Subset: \(A\) is a subset of \(B\), written \(A \subseteq B \), means every element of \(A\) is also an element of \(B\).

Notation: \(C \nsubseteq D\) means there is an element of \(C\) which does not lie in \(D\).

Note: Let \(A\) be a set.

\[\emptyset \subseteq A\]

Familiar sets in \(\mathbb{R}\), intervals: Nine types:

\((a, b) = \{ x \in \mathbb{R} : a < x < b \}\)
\((a, b] = \{ x \in \mathbb{R} : a < x \leq b \}\)
\(\vdots\) (fill in the rest)

Note: \((a, b) \neq \{ a, b \}\)

Equality: What does \(A = B\) mean?

\[ A \subseteq B, B \subseteq A \]

Venn Diagrams are useful set visualizations!

Proper Subset: \(A\) is a proper subset if \(A \subseteq B\) and \(A \neq B\), written \(A \subset B\).

Power Set: Given a set \(A\), the set of all subsets of \(A\) is called the power set of \(A\).

\[ \text{power set}(A) = \mathbb{P}(A) \]

Example: \(A = \{ a, b \}\) \[ \mathbb{P}(A) = \{ \emptyset, \{ a \}, \{ b \}, \{ a, b \} \} \] Observe: \[ |\mathbb{P}(A)| = 2^{|A|} \]

Fact: If \(A\) is a finite set, then \(\mathbb{P}(A) = 2^{|A|}\). (we will prove this later)

1.3 Set Operations

Note: All sets here are subsets of some universal set \(\mathbb{U}\).

Intersection: \(A \cap B = \{ x \in \mathbb{U}: x \in A \text{ and } x \in B \}\)

Disjoint: If \(A \cap B = \emptyset\), we say \(A, B\) are disjoint.

Union: \(A \cup B = \{ x \in \mathbb{U}: x \in A \text{ or } x \in B \}\)

Difference: \(A \backslash B = \{ x \in \mathbb{U}: x \in A \text{ and } x \notin B \}\)

Complement of \(A\): \(\overline{A} = \mathbb{U} \backslash A = \{ x \in \mathbb{U}: x \notin A \}\)

\(A \backslash B = A \cap \overline{B}\)

Warning! \(\overline{\mathbb{N}}\): what is the universal set \(\mathbb{U}\)?

1.4 Indexed Collections of Sets

Given many sets: \[ A_1, A_2, \dots, A_n \quad n \text{ sets, } n \in \mathbb{N} \]

Union: \[ \begin{align} A_1 \cup A_2 \cup \dots \cup A_n &= \bigcup_{i=1}^n{A_i}\\ &= \{ x \in \mathbb{U}: x \in A_i \text{ for some } i, i=1\dots n \} \end{align} \]

Intersection: \[A_1 \cap A_2 \cap \dots \cap A_n = \bigcap_{i=1}^n{A_i}\]

Example:

For \(n \in \mathbb{N}, S_n = \{ n, 2n \}\).
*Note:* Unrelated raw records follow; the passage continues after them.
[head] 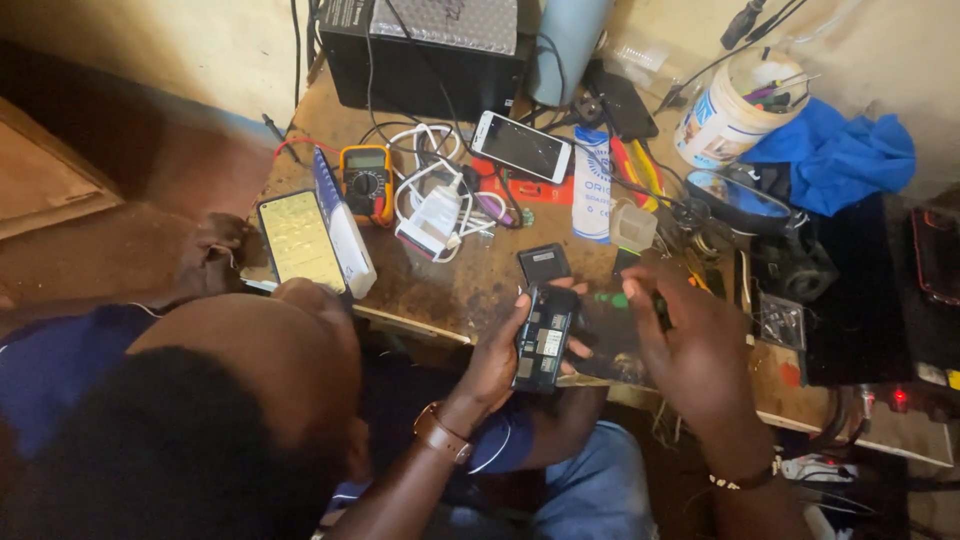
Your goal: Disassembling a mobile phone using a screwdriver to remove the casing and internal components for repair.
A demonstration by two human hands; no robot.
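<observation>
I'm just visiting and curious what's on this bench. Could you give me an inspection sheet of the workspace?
Surface: worn wooden table, stained and crowded.
Job's things: opened phone with its insides showing; a green-handled screwdriver.
Clutter: yellow multimeter, white-framed phone, lit phone, white tub of tools, blue cloth, black box.
Grips: left hand is closed round the opened phone; right hand is closed on the screwdriver.
Cables: white cables coiled beside the multimeter; black leads run down from the box.
Surroundings: pale wall behind; a dark-haired head low at the left.
</observation>
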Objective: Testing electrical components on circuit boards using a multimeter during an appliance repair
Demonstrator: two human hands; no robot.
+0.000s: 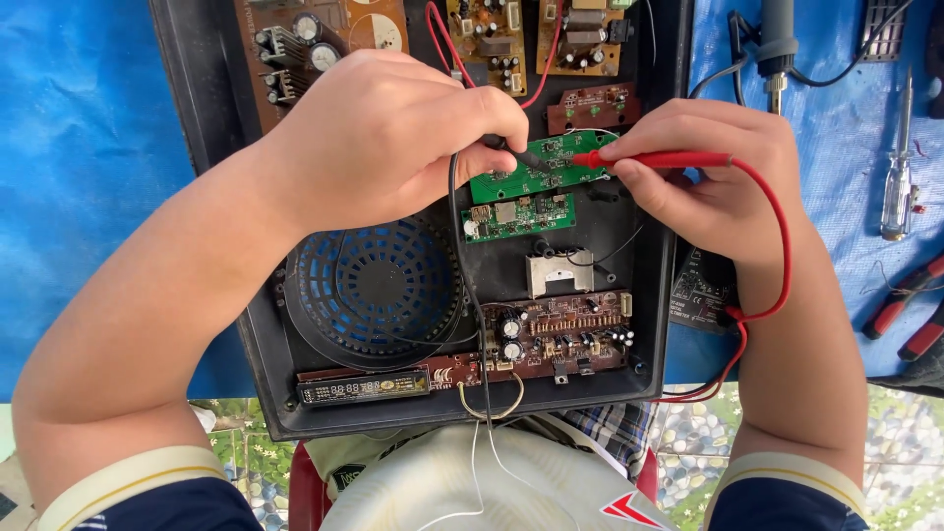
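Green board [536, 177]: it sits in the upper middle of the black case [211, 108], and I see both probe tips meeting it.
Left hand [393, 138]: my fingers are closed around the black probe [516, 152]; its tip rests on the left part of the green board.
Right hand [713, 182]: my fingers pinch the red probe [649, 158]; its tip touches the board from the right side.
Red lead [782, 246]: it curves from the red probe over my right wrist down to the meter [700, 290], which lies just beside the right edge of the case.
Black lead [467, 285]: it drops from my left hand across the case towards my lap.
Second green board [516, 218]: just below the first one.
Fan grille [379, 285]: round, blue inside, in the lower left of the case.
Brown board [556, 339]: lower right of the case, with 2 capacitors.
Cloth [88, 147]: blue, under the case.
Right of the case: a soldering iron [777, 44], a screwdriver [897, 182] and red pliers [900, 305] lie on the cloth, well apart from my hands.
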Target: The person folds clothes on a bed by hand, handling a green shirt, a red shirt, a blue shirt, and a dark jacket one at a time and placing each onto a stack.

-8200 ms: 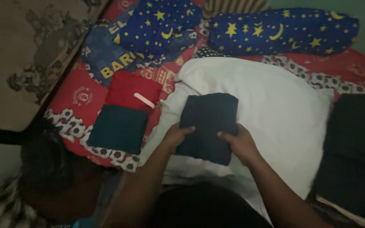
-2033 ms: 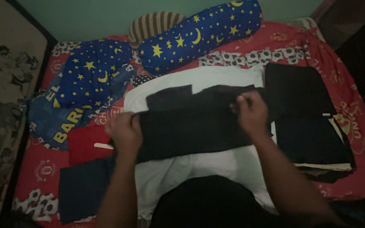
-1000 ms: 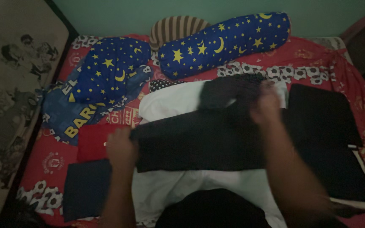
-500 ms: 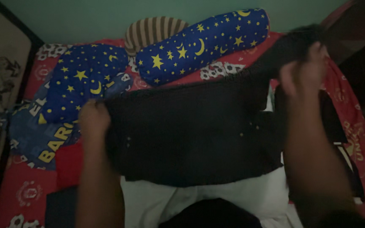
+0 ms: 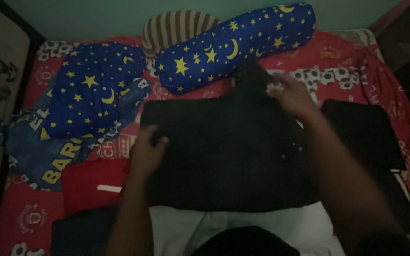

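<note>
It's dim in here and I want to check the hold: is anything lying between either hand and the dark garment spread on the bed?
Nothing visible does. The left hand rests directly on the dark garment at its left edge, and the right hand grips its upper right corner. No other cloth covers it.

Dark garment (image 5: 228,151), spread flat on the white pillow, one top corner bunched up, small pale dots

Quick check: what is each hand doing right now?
Left hand: resting on the left edge of the dark garment; grip cannot be told.
Right hand: closed on the dark garment's top edge.
</note>
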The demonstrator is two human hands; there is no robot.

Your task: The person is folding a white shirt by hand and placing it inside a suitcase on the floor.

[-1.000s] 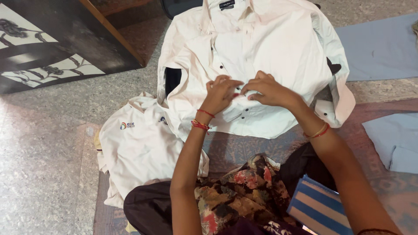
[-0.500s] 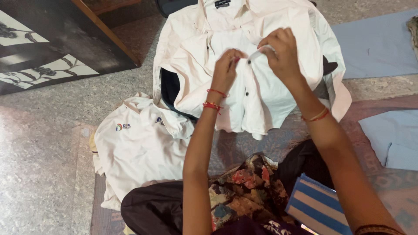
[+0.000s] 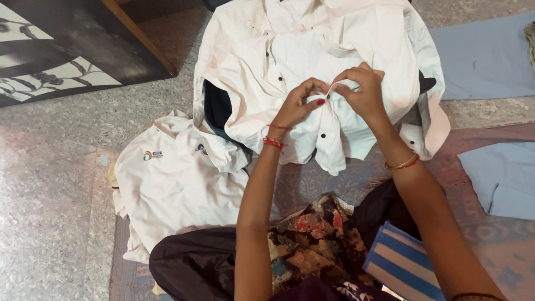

Suppose \(I = \{ 1, 2, 4 \}.\)

\[ \text{Find }\bigcup_{\alpha \in I}{S_\alpha} \]

\[ \bigcup_{\alpha \in I}{S_\alpha} = \bigcup_{\alpha \in \{ 1, 2, 4 \}}{S_\alpha} = S_1 \cup S_2 \cup S_3 \] \[ = \{ 1, 2 \} \cup \{ 2, 4 \} \cup \{ 4, 8 \} = \{ 1, 2, 4, 8 \} \]

1.5 Partitions of Sets

Pairwise Disjoint: Let \(A\) be a set. A collection \(S\) of subsets of \(A\) is pairwise disjoint if every two distinct sets in \(S\) are disjoint.

Partition: Let \(A\) be a set. If \(S\) is a collection of non-empty subsets of \(A\) and

\(S\) is pairwise disjoint and
the union of the subsets in \(S\) is \(A\)

then we say \(S\) is a partition of \(A\).

This can be useful if, for example, we're trying to prove a theorem for the integers \(Z\). If we can prove the theorem for each partition, for example the positives, negatives, and zero separately, then we prove for the whole set \(Z\).

1.6 Cartesian Products of Sets

Cartesian Product of A and B: Let \(A, B\) be sets.

\[ A \times B \overset{def} = \{ (x, y): x \in A, y \in B \} \]

In general, \(A \times B \neq B \times A\).

Chapter 2 Statements

Statement:

A declarative sentence or assertion.
Either true or false.
NOT both true and false.

So, every statement has a truth value \(T\) (true) or \(F\) (false).

Notation:

\(P, Q, R, \dots\)
\(P_1, P_2, P_3, \dots\) Remember, these are sentences!

Open Sentence: An open sentence is one whose truth value depends on one or more variables [placeholders].

Notation: \(P(x), Q(x), \dots\)

Negations

not P

~ P

Disjunctions & Conjunctions

Disjunction: or

Conjunction: and

Implications

Often referred to as a conditional statement.

If \(P\), then \(Q\).
\(P\) implies \(Q\).
\(P \Rightarrow Q\)

Idea: A true statement cannot imply a false statement.

More on Implications

Recall: \(P \implies Q\) is a statement built from statements.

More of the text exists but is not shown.